» **ASSIGNED TASK**
Repeat the listing exactly as given, omitting every image.

» **DATA SEGMENT**
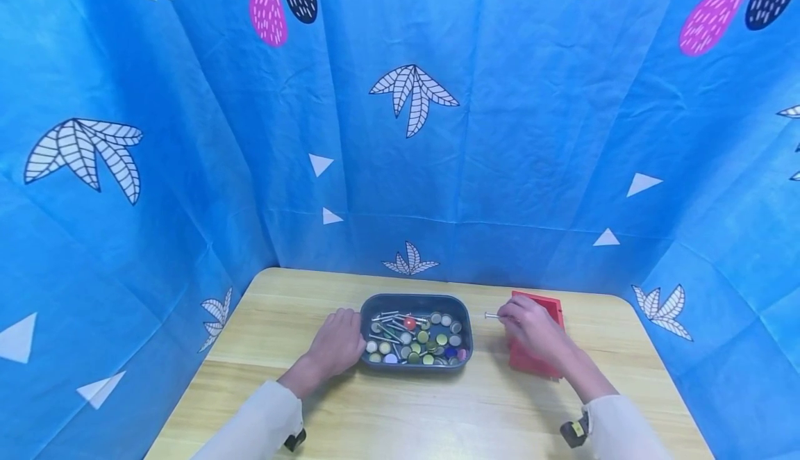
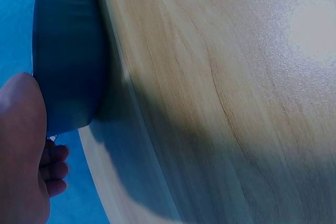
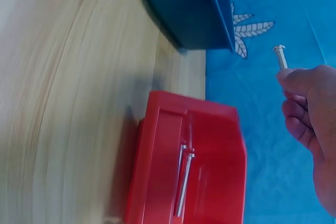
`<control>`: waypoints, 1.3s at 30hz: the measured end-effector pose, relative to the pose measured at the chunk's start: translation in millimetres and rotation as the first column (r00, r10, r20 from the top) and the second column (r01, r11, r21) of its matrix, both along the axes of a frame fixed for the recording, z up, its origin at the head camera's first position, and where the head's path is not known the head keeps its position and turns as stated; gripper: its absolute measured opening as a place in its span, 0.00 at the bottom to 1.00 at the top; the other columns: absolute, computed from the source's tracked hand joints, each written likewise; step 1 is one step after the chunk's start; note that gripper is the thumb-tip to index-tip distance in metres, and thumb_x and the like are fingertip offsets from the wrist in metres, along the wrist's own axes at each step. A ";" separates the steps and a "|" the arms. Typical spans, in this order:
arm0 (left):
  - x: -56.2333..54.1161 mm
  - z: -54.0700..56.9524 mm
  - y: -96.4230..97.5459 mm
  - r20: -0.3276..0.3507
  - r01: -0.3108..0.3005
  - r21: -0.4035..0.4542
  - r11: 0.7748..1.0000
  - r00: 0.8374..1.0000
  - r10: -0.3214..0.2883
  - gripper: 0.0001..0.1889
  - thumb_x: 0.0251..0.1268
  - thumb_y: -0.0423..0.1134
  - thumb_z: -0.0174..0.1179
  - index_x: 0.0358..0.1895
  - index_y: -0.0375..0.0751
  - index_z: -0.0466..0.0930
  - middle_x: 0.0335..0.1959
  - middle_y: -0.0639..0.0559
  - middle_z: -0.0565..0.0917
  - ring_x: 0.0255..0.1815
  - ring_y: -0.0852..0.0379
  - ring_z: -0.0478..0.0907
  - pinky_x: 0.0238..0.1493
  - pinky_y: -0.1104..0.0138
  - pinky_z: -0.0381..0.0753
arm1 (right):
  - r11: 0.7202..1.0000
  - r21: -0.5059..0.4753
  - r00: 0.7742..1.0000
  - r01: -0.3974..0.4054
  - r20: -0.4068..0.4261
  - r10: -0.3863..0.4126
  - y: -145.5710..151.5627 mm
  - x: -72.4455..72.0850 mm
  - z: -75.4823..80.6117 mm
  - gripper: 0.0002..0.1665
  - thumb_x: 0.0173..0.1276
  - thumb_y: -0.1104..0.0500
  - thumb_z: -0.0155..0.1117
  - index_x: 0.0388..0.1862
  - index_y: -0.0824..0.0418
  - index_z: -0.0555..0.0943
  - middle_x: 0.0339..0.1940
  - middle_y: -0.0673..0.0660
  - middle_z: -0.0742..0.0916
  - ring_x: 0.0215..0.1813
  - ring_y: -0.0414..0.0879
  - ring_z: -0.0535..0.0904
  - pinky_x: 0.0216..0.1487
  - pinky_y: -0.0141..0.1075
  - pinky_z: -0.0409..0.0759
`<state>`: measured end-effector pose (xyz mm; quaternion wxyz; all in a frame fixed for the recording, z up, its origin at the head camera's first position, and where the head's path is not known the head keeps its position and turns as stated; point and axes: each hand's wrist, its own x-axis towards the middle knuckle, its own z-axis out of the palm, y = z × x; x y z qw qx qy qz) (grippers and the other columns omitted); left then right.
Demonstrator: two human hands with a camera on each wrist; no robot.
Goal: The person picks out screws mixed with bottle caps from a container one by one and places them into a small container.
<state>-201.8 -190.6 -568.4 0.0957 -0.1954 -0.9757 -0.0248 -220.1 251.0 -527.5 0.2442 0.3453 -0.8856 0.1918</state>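
Observation:
A dark blue-grey tray (image 1: 417,366) holds silver bolts (image 1: 389,322) together with round caps in several colours (image 1: 423,336). My left hand (image 1: 340,342) grips the tray's left end; in the left wrist view its thumb (image 2: 23,98) lies against the wall and the fingers curl beyond. To the right, my right hand (image 1: 531,324) pinches a silver bolt (image 3: 281,56) between thumb and fingers, its head pointing outward toward the tray. That hand is above a red bin (image 1: 531,361). Inside the bin, long silver bolts (image 3: 185,184) lie side by side.
Both containers stand on a light wooden table (image 1: 300,300). A blue patterned curtain (image 1: 400,182) hangs behind the table and at both sides. The tray and the red bin are a short gap apart.

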 end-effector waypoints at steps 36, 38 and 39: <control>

» **COMPLETED EXERCISE**
`<control>`: waypoints, 1.3s at 30hz: the measured end-effector pose, relative to the pose measured at the chunk's start: translation in millimetres and rotation as the first column (r00, r10, r20 from the top) and the second column (r01, r11, r21) of its matrix, both along the axes of a frame fixed for the recording, z up, its origin at the head camera's first position, and where the head's path is not known the head keeps its position and turns as stated; gripper: its absolute measured opening as a place in its span, 0.00 at the bottom to 1.00 at the top; the other columns: absolute, computed from the source's tracked hand joints, each written likewise; step 1 is one step after the chunk's start; note that gripper is the thumb-tip to index-tip distance in metres, and thumb_x and the like are fingertip offsets from the wrist in metres, along the wrist's own axes at each step. A ";" separates the steps and a "|" the arms. Typical spans, in this order:
arm0 (left):
  - x: -56.2333..54.1161 mm
  - z: -54.0700..56.9524 mm
  - y: -96.4230..97.5459 mm
  - r20: -0.3276..0.3507
  - r01: -0.3108..0.3005
  - r21: -0.4035..0.4542
  - r11: 0.7748..1.0000
  - r00: 0.8374..1.0000
  - r10: -0.3214..0.2883
  - gripper: 0.0001..0.1889
  - thumb_x: 0.0251..0.1268
  - thumb_y: -0.0423..0.1134
  - thumb_z: -0.0174..0.1179
  - index_x: 0.0358..0.1895
  - index_y: -0.0375..0.0751
  - index_z: -0.0466..0.0930
  - middle_x: 0.0335..0.1959
  - middle_y: -0.0639..0.0559
  - middle_z: -0.0565..0.0917
  - ring_x: 0.0255..0.1815
  - ring_y: -0.0852..0.0379
  - ring_z: -0.0478..0.0907
  - pinky_x: 0.0238..0.1493
  - pinky_y: -0.1104..0.0138
  - pinky_z: -0.0381..0.0753
arm1 (right):
  - r11: 0.7202..1.0000
  - r21: -0.5059..0.4753
  - r00: 0.7742..1.0000
  - r01: -0.3974..0.4054
  - r20: -0.4068..0.4261
  - r10: -0.3863..0.4126
  - y: -145.5710..151.5627 mm
  - x: -72.4455..72.0850 mm
  - z: -75.4823..80.6117 mm
  - gripper: 0.0002..0.1665
  - thumb_x: 0.0173..0.1276
  - thumb_y: -0.1104..0.0500
  - thumb_z: -0.0155..0.1117
  - index_x: 0.0388..0.1862
  - index_y: -0.0824..0.0418
  - index_z: -0.0555..0.0943
  - middle_x: 0.0339..0.1940
  - middle_y: -0.0673..0.0660
  - middle_z: -0.0742..0.0916
  - ring_x: 0.0215..0.1813
  - ring_y: -0.0414..0.0879
  - ring_z: -0.0535..0.0904
  - pinky_x: 0.0216..0.1487
  - pinky_y: -0.0141..0.1075
  - pinky_z: -0.0409..0.0759
`<state>`: measured end-effector pose (xyz mm; quaternion wxyz; all in a frame fixed for the recording, z up, its origin at the head camera's first position, and where the head's path is not known the head keeps its position and turns as stated; point and axes: each hand's wrist, its own x-axis towards the middle knuckle, its own z-axis out of the palm, y = z × x; x y z qw qx qy qz) (grippers and the other columns omitted); left then right.
Demonstrator: two human hands with a camera on each wrist; no robot.
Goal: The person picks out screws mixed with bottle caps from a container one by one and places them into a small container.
<state>-201.8 -190.6 -568.4 0.0957 -0.1954 -0.9757 -0.0248 -220.1 251.0 -527.5 0.2442 0.3453 -0.8856 0.1918</state>
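Observation:
A dark blue-grey tray (image 1: 417,366) holds silver bolts (image 1: 389,322) together with round caps in several colours (image 1: 423,336). My left hand (image 1: 340,342) grips the tray's left end; in the left wrist view its thumb (image 2: 23,98) lies against the wall and the fingers curl beyond. To the right, my right hand (image 1: 531,324) pinches a silver bolt (image 3: 281,56) between thumb and fingers, its head pointing outward toward the tray. That hand is above a red bin (image 1: 531,361). Inside the bin, long silver bolts (image 3: 185,184) lie side by side.
Both containers stand on a light wooden table (image 1: 300,300). A blue patterned curtain (image 1: 400,182) hangs behind the table and at both sides. The tray and the red bin are a short gap apart.
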
 end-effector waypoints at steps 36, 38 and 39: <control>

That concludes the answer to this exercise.